- [TASK GOAL]
Repeat exactly the lines below that lie between the line with "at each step" and the line with "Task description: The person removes", counting both of those lines as part of the answer.

- [AVAILABLE RECORDS]

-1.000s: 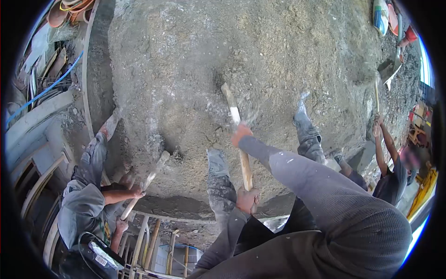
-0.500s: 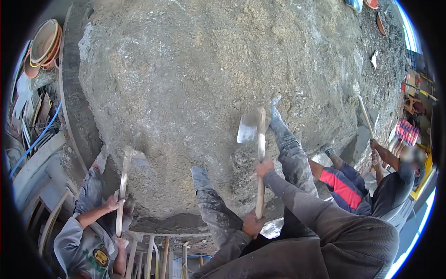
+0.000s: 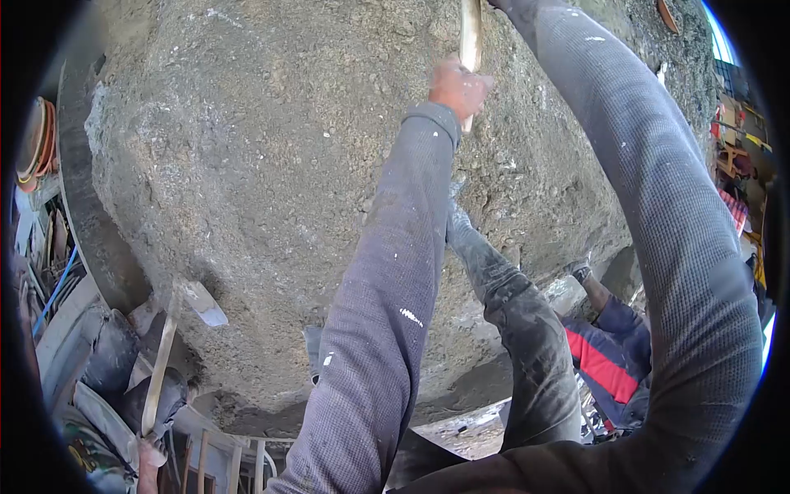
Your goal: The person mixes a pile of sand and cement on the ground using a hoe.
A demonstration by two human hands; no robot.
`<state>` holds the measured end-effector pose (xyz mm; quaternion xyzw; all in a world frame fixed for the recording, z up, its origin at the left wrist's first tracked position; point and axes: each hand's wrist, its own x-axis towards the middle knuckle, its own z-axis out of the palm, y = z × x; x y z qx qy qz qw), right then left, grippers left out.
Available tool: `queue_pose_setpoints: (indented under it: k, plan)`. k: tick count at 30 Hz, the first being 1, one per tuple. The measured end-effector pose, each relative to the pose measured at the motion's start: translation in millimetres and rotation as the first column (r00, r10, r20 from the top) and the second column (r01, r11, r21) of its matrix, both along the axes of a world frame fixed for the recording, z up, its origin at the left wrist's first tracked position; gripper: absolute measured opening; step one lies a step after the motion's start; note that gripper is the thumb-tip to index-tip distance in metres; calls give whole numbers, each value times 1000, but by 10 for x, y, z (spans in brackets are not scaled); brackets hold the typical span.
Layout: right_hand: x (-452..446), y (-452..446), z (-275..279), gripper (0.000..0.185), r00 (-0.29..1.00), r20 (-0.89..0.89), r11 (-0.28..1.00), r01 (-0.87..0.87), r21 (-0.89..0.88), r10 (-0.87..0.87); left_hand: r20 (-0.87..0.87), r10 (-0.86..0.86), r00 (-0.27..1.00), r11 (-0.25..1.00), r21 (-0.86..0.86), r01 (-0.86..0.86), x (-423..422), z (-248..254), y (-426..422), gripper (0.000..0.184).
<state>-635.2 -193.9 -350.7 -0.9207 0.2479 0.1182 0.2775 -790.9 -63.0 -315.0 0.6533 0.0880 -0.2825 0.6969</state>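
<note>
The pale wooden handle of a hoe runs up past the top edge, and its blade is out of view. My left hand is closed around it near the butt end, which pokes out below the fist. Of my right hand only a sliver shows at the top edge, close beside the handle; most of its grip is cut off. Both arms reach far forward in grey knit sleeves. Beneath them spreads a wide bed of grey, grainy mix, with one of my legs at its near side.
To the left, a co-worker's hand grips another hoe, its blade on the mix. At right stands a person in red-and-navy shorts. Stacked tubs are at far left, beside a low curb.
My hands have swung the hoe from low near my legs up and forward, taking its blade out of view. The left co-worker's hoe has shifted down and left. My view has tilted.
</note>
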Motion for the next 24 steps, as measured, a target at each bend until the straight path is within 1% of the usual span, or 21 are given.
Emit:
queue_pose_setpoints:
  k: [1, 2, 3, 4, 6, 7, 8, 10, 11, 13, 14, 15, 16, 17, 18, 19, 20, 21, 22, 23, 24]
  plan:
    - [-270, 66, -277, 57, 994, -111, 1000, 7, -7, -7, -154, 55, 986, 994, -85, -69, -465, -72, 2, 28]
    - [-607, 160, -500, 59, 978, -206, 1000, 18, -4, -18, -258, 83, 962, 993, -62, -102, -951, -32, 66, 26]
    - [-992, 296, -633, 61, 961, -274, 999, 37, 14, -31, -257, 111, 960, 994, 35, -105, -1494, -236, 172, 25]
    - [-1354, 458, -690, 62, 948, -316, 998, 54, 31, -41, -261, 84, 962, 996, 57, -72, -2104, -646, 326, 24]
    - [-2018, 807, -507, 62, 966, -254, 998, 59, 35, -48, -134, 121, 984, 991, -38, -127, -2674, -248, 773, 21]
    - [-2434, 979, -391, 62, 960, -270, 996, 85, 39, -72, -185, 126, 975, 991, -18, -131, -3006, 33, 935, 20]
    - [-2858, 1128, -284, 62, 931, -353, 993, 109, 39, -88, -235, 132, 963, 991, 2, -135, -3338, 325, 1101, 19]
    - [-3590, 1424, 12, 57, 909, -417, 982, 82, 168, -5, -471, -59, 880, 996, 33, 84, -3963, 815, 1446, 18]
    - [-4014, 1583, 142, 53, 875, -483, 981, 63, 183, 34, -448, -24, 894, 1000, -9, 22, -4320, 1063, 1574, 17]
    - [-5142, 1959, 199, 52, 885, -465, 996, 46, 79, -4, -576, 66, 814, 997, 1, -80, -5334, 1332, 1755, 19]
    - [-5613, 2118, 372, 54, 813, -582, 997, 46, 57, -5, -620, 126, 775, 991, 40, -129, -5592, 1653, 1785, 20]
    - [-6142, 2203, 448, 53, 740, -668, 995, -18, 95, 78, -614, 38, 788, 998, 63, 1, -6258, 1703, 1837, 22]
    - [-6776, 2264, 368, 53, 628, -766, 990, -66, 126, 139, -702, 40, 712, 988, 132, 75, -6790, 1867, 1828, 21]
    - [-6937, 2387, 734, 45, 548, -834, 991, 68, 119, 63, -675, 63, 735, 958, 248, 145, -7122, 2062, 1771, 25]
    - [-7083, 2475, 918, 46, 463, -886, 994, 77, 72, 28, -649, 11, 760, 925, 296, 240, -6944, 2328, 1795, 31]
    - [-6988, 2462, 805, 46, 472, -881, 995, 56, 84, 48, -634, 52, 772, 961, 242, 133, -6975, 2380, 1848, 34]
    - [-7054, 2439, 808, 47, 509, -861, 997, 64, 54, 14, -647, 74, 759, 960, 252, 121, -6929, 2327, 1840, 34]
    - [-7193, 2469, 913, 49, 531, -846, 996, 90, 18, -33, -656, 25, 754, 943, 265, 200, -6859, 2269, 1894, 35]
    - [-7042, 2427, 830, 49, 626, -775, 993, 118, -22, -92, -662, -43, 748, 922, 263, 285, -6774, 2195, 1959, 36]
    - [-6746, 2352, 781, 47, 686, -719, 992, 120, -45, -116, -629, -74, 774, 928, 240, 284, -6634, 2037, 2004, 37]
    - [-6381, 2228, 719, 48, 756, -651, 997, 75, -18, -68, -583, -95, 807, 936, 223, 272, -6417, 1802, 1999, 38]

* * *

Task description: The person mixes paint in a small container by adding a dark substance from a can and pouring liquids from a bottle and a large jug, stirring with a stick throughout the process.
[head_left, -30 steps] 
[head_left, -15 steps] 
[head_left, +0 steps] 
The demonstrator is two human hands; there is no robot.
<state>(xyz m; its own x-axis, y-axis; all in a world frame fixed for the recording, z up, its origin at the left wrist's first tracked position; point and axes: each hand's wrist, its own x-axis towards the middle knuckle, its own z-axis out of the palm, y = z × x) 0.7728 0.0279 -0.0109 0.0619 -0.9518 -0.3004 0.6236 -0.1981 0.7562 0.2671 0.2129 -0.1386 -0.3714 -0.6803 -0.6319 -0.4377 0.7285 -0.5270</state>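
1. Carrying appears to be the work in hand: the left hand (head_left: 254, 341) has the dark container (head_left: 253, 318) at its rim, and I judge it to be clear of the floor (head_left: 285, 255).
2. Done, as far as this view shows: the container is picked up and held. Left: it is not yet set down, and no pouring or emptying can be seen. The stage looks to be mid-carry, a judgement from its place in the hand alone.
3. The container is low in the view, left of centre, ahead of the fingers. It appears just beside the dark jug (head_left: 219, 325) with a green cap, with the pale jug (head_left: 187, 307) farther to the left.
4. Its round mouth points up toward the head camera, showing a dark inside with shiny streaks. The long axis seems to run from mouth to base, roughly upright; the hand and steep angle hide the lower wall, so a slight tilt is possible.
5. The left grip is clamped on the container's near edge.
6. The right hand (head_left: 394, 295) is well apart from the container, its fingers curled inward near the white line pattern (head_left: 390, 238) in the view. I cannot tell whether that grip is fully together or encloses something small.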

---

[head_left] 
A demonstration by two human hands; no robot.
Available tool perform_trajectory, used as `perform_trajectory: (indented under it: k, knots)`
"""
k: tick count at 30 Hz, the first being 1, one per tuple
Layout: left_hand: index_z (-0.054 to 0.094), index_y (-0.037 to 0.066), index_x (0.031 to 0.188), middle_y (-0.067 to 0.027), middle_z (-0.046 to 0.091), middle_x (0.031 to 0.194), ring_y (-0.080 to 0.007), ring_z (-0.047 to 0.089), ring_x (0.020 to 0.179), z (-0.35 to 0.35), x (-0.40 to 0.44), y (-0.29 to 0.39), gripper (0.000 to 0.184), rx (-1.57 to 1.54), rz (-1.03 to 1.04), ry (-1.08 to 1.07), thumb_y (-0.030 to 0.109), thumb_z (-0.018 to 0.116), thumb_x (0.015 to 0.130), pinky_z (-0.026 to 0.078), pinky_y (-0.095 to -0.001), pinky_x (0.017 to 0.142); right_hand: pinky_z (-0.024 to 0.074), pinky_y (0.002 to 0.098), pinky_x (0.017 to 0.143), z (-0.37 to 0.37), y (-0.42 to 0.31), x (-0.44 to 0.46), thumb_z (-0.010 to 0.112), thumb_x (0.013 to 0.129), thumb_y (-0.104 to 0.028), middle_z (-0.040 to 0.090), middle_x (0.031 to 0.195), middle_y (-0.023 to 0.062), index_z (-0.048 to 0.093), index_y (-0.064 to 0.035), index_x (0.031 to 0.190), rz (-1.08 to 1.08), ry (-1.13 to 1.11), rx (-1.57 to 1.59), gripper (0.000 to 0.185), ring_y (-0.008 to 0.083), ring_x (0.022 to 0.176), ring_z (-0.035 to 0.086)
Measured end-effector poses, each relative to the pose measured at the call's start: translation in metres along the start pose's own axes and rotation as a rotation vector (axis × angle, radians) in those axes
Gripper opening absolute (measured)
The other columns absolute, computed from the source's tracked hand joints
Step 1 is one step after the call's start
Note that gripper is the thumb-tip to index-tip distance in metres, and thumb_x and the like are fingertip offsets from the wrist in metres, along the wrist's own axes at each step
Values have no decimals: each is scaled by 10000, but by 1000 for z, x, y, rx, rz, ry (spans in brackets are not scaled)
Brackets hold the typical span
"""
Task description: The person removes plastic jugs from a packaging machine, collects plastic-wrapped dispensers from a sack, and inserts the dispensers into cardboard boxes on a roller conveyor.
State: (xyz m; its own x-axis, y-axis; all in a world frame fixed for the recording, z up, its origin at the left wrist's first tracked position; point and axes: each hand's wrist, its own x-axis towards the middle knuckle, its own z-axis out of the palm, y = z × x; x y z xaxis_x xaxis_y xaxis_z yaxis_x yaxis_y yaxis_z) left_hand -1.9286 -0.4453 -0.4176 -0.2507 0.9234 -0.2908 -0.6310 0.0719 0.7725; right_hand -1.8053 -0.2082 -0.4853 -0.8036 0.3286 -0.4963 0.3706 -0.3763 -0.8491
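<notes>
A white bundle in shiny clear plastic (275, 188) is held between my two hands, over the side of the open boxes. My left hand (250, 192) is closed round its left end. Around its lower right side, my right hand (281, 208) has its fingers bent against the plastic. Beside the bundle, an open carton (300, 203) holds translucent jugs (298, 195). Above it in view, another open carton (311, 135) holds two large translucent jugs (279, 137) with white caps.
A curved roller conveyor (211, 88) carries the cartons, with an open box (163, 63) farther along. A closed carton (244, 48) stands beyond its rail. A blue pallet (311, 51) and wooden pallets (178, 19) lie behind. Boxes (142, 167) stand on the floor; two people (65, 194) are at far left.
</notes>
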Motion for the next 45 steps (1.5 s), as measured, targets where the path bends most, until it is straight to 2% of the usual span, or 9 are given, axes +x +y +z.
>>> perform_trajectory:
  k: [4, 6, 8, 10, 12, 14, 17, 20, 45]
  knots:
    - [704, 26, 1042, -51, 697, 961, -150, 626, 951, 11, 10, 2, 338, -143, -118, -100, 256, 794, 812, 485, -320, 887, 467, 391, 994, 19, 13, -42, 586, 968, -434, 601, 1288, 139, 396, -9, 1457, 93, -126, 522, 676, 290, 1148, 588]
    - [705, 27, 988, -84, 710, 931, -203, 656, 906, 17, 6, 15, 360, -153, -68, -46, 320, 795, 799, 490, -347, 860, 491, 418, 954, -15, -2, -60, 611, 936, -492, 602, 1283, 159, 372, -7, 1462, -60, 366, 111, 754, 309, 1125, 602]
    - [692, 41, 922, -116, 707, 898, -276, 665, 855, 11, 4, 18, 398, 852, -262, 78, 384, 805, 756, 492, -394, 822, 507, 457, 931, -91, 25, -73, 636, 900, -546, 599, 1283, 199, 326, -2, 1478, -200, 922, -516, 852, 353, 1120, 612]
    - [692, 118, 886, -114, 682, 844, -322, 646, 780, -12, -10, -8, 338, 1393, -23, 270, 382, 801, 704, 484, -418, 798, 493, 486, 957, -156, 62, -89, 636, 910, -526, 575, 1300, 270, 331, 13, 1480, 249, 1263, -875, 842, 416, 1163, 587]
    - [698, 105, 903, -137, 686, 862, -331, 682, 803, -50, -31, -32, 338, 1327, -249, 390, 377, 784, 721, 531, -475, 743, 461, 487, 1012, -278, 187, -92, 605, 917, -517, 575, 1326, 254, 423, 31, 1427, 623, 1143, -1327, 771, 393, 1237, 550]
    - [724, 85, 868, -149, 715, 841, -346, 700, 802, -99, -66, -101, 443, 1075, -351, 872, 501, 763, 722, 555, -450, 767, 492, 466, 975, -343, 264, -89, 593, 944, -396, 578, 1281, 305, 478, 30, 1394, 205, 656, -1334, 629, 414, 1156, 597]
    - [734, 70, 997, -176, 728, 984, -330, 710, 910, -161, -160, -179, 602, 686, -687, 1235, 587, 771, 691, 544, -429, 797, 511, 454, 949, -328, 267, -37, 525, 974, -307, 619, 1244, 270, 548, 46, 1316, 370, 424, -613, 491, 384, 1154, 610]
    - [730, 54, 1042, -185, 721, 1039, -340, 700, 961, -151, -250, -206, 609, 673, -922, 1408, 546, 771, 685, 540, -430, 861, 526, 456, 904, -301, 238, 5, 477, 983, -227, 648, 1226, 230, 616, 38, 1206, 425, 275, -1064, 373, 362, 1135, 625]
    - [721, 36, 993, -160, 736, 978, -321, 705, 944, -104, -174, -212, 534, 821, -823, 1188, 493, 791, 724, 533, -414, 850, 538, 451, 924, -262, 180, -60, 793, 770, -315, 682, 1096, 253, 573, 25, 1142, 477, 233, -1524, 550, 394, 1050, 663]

- [RESPONSE TO THIS EXERCISE]
Note that gripper is the thumb-tip to index-tip distance in metres, and thumb_x and the like are fingertip offsets from the wrist in metres, along the wrist's own axes at each step
Values have no decimals: each is scaled by 10000, but by 1000 for z, x, y, rx, rz, ry (spans in brackets are not scaled)
Brackets hold the typical span
"""
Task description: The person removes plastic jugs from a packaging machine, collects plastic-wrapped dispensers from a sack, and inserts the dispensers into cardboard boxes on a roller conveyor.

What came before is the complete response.